_Exercise objective_: In the entries below, the lines from the one with "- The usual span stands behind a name" through the one with "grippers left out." are to be copied exactly; both ends count.

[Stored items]
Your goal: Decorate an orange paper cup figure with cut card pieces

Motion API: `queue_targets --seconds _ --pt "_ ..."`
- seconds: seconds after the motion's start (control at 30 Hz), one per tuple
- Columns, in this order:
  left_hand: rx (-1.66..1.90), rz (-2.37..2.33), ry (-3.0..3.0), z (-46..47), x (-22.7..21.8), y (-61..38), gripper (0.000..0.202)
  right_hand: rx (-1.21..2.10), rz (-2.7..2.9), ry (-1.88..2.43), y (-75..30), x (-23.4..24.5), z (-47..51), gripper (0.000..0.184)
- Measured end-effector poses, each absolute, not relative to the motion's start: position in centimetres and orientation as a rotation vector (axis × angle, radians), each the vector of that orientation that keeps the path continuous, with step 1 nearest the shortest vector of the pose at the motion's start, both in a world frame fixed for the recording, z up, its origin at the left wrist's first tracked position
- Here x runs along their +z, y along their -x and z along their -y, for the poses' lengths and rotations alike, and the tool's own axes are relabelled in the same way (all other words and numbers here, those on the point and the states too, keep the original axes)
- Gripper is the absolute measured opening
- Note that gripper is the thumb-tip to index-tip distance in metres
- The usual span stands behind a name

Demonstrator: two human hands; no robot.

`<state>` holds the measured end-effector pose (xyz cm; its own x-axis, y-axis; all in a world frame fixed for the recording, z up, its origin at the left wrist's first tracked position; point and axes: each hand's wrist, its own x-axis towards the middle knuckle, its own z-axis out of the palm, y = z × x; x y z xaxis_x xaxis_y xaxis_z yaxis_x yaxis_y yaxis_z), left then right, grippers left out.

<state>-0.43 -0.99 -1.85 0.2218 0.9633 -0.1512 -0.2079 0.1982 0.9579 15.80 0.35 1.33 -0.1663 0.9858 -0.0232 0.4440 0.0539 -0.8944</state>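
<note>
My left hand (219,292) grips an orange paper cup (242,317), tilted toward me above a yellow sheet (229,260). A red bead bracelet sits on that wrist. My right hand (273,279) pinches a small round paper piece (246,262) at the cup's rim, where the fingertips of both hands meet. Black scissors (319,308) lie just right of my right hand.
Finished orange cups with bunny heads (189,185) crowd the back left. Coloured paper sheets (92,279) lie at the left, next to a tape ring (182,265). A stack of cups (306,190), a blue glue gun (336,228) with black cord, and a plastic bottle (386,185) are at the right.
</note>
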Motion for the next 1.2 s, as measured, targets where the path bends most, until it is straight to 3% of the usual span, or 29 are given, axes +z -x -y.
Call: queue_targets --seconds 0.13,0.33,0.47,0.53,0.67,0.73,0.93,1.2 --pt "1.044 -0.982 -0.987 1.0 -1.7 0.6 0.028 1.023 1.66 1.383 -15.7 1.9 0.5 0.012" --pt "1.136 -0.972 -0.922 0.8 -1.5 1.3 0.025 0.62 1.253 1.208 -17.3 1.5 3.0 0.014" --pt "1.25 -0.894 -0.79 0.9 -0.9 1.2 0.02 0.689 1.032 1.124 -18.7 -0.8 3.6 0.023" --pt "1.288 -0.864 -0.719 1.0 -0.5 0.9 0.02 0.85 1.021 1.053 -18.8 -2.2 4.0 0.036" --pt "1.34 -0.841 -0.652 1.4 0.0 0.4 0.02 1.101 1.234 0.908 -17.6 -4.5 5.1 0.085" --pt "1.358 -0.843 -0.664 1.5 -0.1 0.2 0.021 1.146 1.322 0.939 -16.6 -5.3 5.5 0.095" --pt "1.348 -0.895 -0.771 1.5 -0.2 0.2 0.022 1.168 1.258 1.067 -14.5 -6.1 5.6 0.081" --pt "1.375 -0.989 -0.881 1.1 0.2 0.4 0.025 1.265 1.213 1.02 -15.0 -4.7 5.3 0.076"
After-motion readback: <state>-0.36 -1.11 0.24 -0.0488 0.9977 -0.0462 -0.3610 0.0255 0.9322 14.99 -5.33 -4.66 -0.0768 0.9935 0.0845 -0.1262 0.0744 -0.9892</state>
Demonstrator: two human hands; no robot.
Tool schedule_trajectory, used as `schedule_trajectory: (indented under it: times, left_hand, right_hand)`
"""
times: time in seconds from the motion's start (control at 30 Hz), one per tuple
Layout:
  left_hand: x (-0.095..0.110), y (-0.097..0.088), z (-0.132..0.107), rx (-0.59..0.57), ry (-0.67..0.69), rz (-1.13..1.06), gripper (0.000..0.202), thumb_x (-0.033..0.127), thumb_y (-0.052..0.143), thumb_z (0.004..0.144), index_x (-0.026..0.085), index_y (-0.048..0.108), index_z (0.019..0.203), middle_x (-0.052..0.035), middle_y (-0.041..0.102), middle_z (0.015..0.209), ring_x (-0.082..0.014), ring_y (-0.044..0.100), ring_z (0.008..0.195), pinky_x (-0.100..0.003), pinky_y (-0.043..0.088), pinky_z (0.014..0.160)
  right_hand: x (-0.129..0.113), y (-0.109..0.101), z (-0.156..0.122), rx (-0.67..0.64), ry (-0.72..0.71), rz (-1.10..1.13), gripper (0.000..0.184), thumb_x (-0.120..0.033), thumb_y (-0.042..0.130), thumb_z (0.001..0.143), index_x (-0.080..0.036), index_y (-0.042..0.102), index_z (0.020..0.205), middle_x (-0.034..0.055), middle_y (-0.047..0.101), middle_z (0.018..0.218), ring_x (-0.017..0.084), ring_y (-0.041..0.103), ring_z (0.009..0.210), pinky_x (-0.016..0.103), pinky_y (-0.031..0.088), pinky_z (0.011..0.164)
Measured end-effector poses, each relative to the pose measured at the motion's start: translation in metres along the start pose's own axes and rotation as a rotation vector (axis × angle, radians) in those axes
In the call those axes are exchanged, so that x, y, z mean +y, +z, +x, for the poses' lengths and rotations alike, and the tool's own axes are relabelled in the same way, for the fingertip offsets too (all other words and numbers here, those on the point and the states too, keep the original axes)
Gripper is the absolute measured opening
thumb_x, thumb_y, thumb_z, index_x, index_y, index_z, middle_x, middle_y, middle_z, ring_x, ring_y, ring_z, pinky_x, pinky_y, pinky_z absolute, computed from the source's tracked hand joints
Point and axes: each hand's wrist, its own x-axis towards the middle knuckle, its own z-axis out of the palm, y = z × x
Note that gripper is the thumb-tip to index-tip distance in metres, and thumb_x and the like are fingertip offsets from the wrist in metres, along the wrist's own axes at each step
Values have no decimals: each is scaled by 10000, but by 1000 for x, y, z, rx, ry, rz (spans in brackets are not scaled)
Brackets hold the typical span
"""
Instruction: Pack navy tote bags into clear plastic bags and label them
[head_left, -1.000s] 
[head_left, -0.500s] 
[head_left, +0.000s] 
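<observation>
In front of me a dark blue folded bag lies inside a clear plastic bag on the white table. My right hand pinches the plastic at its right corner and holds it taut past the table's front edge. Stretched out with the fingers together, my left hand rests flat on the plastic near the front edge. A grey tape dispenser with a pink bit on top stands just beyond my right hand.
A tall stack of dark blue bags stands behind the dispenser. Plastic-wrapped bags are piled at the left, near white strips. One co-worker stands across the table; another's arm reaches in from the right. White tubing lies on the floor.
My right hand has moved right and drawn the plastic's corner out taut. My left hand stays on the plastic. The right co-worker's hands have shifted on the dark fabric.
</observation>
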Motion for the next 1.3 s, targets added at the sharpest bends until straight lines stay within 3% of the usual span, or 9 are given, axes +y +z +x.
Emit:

_Reply_:
- The usual span stands behind a name

Demonstrator: two human hands; no robot.

`<state>` holds the measured end-effector pose (xyz cm; its own x-axis, y-axis; all in a world frame fixed for the recording, z up, its origin at the left wrist's first tracked position; point and axes: each hand's wrist, its own x-axis towards the middle knuckle, its own z-axis out of the palm, y = z × x; x y z xaxis_x xaxis_y xaxis_z yaxis_x yaxis_y yaxis_z), left then right, grippers left out.

Nothing else belongs in the answer.